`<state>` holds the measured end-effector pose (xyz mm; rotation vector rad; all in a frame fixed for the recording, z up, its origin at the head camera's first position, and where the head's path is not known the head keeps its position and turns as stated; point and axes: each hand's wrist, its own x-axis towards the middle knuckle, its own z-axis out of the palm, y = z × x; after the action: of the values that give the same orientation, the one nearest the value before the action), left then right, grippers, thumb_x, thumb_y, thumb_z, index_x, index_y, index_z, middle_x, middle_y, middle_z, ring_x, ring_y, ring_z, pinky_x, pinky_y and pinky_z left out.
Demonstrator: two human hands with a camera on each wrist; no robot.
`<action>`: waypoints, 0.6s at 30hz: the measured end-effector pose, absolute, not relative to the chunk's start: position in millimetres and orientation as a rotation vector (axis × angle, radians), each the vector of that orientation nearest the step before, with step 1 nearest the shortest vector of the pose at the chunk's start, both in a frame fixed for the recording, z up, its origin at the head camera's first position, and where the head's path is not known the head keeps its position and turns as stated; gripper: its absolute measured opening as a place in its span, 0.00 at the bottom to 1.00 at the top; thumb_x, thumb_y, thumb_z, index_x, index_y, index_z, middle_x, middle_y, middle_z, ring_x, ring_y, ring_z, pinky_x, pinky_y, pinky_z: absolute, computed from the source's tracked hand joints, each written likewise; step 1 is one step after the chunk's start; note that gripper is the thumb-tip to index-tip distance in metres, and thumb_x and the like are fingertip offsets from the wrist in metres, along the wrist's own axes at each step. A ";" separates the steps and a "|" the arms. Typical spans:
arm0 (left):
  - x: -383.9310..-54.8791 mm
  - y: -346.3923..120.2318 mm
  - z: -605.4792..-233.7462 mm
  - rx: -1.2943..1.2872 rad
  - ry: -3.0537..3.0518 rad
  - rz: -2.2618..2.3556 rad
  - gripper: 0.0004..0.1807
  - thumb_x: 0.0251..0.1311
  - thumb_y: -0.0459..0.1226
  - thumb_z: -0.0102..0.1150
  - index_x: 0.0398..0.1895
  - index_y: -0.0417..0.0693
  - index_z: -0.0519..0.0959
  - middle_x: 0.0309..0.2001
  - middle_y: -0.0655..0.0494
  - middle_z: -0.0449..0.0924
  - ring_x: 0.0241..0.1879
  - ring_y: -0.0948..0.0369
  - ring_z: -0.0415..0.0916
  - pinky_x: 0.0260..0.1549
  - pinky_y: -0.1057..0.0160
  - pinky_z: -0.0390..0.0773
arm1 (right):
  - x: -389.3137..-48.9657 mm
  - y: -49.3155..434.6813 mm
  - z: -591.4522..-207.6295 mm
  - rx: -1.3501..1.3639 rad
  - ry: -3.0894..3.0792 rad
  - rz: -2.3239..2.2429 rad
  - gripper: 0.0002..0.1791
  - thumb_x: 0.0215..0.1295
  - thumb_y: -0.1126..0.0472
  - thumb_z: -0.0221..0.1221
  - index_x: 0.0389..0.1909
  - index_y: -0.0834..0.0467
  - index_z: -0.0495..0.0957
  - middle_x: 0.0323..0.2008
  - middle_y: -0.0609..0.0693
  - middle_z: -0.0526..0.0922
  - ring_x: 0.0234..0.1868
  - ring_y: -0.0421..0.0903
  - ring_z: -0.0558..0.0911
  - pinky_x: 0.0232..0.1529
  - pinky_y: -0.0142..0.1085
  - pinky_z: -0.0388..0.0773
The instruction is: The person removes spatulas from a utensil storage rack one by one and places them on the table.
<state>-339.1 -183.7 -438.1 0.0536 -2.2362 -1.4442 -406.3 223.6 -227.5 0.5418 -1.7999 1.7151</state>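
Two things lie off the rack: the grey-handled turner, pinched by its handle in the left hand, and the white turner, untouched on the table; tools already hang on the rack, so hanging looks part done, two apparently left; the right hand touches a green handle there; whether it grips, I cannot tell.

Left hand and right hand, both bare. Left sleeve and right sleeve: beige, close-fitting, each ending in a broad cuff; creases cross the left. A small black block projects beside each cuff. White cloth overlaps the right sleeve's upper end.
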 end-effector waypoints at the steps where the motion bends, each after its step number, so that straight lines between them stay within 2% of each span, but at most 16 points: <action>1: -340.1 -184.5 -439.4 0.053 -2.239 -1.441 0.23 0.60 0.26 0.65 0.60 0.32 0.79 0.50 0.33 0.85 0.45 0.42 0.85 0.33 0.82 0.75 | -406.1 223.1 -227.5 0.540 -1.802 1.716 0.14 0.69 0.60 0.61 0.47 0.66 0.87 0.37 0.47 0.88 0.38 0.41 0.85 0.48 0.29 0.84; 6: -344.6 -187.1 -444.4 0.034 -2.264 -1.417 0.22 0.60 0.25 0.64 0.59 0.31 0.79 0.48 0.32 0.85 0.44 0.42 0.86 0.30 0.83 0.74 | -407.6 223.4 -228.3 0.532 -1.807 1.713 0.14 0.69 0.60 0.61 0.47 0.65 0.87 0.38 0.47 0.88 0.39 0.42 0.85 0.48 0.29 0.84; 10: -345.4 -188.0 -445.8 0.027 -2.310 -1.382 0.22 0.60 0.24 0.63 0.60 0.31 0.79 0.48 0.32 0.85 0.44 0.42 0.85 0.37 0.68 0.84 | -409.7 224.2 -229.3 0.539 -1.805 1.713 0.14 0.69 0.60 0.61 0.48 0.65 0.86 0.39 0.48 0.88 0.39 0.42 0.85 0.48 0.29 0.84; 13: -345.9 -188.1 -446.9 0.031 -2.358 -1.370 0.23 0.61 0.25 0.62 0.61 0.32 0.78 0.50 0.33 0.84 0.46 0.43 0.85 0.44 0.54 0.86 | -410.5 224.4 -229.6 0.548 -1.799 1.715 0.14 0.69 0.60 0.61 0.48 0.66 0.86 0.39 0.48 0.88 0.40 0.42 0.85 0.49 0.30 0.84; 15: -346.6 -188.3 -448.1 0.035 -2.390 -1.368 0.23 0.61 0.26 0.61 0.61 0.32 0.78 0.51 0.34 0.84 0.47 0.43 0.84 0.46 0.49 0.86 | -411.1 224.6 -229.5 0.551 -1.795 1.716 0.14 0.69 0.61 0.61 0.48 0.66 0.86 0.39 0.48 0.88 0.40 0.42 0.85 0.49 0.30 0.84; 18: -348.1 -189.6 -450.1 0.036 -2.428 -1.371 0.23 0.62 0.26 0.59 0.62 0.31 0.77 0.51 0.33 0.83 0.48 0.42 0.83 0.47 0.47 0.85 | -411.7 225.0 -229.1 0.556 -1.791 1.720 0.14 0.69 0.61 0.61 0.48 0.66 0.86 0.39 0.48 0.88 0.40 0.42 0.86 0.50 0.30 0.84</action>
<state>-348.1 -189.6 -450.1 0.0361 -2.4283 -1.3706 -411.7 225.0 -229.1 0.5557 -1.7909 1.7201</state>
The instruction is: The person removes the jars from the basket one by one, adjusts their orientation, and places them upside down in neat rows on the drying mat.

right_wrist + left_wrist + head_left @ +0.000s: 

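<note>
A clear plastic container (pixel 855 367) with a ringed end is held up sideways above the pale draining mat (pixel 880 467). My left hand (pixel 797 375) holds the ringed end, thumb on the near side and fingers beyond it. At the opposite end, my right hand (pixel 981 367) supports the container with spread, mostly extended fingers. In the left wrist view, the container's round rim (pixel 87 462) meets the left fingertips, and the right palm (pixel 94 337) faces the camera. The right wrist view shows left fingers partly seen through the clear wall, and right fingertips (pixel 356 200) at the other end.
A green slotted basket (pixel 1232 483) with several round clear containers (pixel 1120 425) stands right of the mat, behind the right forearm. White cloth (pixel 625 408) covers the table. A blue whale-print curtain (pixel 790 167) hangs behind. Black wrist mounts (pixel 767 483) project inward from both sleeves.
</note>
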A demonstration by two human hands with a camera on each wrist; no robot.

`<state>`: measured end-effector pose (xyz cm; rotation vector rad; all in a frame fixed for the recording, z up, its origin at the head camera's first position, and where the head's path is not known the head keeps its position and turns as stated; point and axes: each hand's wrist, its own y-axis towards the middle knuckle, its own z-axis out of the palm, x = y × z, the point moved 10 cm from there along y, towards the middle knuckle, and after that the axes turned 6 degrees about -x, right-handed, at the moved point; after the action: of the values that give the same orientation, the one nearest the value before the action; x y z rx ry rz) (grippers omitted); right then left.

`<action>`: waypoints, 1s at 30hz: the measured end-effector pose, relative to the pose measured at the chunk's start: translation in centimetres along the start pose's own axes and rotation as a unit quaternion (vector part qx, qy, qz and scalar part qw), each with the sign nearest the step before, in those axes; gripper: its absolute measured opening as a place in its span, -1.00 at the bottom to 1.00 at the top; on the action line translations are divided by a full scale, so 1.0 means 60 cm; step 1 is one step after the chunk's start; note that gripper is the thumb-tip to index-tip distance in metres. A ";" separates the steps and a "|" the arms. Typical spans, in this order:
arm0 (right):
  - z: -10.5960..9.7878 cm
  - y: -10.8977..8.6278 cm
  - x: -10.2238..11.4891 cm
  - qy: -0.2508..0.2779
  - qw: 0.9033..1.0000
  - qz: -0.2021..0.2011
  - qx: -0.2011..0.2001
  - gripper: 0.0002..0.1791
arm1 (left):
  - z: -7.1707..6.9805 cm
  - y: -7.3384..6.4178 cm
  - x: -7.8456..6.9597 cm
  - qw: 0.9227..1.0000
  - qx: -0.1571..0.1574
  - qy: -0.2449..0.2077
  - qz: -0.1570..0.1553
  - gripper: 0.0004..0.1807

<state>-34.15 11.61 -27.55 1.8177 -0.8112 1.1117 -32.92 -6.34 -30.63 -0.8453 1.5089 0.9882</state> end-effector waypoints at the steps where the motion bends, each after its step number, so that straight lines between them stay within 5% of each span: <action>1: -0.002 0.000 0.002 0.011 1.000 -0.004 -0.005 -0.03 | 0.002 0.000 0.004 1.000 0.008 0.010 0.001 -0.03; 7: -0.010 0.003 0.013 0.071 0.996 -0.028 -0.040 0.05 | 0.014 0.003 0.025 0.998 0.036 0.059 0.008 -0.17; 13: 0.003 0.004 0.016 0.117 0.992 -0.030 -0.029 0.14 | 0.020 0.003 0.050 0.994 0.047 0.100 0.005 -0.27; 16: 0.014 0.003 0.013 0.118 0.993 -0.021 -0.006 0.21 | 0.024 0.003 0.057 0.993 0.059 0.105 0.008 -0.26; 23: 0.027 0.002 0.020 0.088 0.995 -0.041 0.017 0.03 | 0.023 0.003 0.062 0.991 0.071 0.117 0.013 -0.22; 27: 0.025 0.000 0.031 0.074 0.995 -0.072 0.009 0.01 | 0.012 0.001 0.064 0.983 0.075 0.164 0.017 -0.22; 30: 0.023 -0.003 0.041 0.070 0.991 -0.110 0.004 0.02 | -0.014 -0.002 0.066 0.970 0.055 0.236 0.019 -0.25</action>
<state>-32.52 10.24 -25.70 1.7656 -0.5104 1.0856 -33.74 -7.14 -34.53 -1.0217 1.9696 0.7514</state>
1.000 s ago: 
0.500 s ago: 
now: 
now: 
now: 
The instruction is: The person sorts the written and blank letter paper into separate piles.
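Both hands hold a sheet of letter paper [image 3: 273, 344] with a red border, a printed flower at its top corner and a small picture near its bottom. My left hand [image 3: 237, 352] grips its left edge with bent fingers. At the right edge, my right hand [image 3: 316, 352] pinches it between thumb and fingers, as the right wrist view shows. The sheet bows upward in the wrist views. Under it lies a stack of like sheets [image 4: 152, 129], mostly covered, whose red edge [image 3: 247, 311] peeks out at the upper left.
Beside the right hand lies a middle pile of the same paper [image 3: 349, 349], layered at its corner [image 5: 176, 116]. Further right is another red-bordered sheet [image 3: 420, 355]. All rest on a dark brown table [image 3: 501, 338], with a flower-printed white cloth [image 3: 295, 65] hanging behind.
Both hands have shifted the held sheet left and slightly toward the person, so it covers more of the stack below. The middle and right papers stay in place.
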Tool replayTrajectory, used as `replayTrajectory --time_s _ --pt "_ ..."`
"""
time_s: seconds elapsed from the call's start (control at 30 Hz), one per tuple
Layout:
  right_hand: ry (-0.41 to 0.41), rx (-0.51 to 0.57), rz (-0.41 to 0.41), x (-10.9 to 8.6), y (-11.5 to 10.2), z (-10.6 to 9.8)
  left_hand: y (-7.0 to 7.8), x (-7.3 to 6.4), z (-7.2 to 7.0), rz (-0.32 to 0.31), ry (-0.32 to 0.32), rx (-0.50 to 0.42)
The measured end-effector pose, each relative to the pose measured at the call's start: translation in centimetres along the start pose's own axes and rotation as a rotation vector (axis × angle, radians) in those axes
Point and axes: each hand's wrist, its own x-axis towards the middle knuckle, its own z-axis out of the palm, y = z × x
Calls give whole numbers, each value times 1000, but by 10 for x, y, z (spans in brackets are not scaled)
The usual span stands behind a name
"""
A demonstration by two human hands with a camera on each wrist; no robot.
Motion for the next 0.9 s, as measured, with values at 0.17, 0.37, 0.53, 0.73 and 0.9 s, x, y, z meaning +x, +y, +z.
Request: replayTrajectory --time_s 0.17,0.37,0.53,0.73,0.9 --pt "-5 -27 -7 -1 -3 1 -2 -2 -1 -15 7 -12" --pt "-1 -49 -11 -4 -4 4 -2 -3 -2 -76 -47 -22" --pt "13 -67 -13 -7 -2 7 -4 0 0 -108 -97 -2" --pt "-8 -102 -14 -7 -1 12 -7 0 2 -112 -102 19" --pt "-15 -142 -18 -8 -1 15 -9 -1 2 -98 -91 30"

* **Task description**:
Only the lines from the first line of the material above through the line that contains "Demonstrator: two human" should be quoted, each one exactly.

* **Task output**:
`<state>` holds the measured end-effector pose (xyz mm; rotation vector rad; all in a frame fixed for the recording, z up, its origin at the head camera's first position, and where the head's path is not known the head keeps its position and turns as stated; point and axes: each hand's wrist, its own x-axis towards the middle knuckle, its own z-axis out of the palm, y = z × x; after the action: of the values that give the same orientation, the one nearest the value before the action), left then right, grippers, thumb_x, thumb_y, thumb_z, index_x, index_y, index_z, middle_x, middle_y, middle_z, ring_x, ring_y, ring_z, pinky_x, pinky_y and pinky_z left out.
Demonstrator: two human hands with a camera on each wrist; no robot.

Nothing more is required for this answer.